People are born and people die everyday.
That these bookends to our lives - birth and death - are common does not diminish their significance.
For all the things we have figured out about how it is we’re here at all - the actual source of life - how it embodies and animates, is still mysterious. Upon death, we know what happens to the body when life has left, but what of that spark of life itself, where does that go? We don’t know.
An ongoing common occurrence that happens to also be a mystery.
Life is to be revered and wondered at. (And not just cause all the great poets said so.)
The entrance and exits are profound moments when we find ourselves directly in the presence of that mystery.
And we know this; we celebrate births, we mark and mourn deaths; we become (hopefully) humble in those moments where we confront everything we don’t know.
If life weren’t so valuable, so cherished, we wouldn’t celebrate birthdays, and death would not be so ubiquitously sad and at times, tragic.
Of course, what happens within the span of those bookends, matters too.
What sort of world will we live in? Is it kind and human-friendly? What of the opportunities does it offer, is the environment healthy? Are there loving people and places that will nurture and challenge growth? Who is “in charge?” These questions are less mysterious in nature, because we have a lot to say about all that.
Or, at least, we should.
I have three sons. The first was born in the 80’s in NYC. Naturally, I was excited at the prospect of being (only 22) a mother and I wanted our baby born at home. (I never liked the sterile, impersonal feel of hospitals - which were obviously for sick people - and definitely not the way I wanted my baby to meet the world.)
I found a midwife who I saw regularly throughout my pregnancy and who attended his birth at our apartment. There was no doctor, or hospital, no drugs, or bright lights or noisy doings. There was a lot of lounging on the couch, laying on the floor, playing with the dog, making tea and reading books in bed.
Once the contractions were at regular intervals, I called the midwife. When she came by the first time, I told her I thought I was ‘pretty close.’ I remember her knowing expression and sweet smile as she said “Well, maybe not that close. I’ll be back in a few hours.” (There was also a backup doctor who worked with the midwife, in case of emergency - never required.)
Three years later, my second son was born, also by a midwife, but this was in a midwifery section of a large hospital in Connecticut where we had moved to. Home-births were not an option within the medical/insurance system. Not ideal, but okay.
It was a pleasant enough and homey-ish room we had to ourselves for the few hours it was needed.
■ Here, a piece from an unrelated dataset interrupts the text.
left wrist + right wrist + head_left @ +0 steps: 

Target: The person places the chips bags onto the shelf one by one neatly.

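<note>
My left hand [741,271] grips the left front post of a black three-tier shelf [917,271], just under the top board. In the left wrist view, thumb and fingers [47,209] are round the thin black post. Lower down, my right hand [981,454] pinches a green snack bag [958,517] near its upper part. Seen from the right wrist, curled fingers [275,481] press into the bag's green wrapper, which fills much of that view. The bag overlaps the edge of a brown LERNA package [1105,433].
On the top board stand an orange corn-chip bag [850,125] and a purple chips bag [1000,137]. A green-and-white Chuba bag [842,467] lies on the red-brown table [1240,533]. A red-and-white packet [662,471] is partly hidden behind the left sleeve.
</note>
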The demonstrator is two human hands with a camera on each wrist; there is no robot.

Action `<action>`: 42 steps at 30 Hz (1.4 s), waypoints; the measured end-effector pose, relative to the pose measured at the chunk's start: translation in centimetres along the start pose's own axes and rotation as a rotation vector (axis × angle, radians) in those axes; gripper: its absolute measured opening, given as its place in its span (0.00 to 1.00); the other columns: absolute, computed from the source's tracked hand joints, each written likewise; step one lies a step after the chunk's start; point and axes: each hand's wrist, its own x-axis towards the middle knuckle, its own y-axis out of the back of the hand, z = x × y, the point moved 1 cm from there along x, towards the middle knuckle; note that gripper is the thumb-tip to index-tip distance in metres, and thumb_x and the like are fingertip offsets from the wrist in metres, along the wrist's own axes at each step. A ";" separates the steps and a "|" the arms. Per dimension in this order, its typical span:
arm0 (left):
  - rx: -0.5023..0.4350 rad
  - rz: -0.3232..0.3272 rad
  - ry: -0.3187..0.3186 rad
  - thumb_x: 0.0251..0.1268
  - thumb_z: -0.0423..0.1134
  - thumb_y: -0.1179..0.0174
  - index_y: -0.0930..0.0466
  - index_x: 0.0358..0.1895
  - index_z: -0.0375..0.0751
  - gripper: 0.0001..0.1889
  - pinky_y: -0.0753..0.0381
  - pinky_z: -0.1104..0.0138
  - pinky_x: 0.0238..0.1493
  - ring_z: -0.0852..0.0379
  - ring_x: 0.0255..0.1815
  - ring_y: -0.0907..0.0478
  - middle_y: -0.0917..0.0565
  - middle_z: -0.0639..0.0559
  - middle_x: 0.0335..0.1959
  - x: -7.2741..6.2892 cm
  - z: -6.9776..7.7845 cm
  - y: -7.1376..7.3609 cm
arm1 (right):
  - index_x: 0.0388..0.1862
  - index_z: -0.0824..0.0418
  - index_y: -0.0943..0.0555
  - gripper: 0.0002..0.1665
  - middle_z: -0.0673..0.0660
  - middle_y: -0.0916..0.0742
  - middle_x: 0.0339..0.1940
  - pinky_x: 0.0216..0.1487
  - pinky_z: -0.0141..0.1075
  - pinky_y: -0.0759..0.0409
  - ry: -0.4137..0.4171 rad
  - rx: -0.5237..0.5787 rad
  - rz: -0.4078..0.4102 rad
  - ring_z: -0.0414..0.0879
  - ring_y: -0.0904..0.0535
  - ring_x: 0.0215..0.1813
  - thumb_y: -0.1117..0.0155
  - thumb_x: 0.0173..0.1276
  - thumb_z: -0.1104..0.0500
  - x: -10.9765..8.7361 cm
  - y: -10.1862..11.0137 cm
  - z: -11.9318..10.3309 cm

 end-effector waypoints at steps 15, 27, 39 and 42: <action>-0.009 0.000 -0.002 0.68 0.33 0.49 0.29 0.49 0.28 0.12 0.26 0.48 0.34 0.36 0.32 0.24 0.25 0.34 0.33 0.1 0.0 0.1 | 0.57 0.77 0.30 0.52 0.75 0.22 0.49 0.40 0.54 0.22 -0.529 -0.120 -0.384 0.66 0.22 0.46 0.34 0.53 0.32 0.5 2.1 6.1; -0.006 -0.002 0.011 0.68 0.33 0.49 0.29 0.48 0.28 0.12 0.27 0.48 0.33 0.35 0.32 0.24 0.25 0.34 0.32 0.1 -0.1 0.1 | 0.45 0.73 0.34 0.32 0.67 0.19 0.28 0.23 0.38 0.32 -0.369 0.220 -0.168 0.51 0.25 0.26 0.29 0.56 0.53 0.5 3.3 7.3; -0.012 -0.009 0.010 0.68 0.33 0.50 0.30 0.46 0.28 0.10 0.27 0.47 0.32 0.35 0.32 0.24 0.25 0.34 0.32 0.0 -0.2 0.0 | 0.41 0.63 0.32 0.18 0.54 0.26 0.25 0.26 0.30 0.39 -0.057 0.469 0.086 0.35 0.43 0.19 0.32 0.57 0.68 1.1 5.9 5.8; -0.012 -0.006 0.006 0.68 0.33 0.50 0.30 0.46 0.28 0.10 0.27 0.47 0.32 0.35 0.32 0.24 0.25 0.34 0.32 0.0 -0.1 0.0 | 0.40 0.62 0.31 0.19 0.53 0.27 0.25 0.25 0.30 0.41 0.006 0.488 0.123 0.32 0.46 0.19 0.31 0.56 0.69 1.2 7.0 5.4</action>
The hospital staff gave us space and before entering would politely knock on the door. (There was still some annoying bits n pieces, particularly around post-birth procedures.)
Four years later - now living in Los Angeles - my third son was born in a hospital. I had a doctor, because we couldn’t find a midwife practice that our insurance accepted.
The hospital admittance process was fully idiotic. I was sent to “triage” - a battlefield term, mind you - to be sorted; implying that having a baby required emergency-level care. I mean, ffs. Here is where the nurse offered an epidural and upon my declining it thought it wise to argue with me. (Not wise.)
Once I got to my room, things progressed quickly. The doctor, fortunately, arrived late, and so missed the actual birth (the check from the insurance company still went to him though) which allowed the nurse on staff - who was also a practiced mid-wife from the UK - (thank you Universe) to deliver him. Perfect.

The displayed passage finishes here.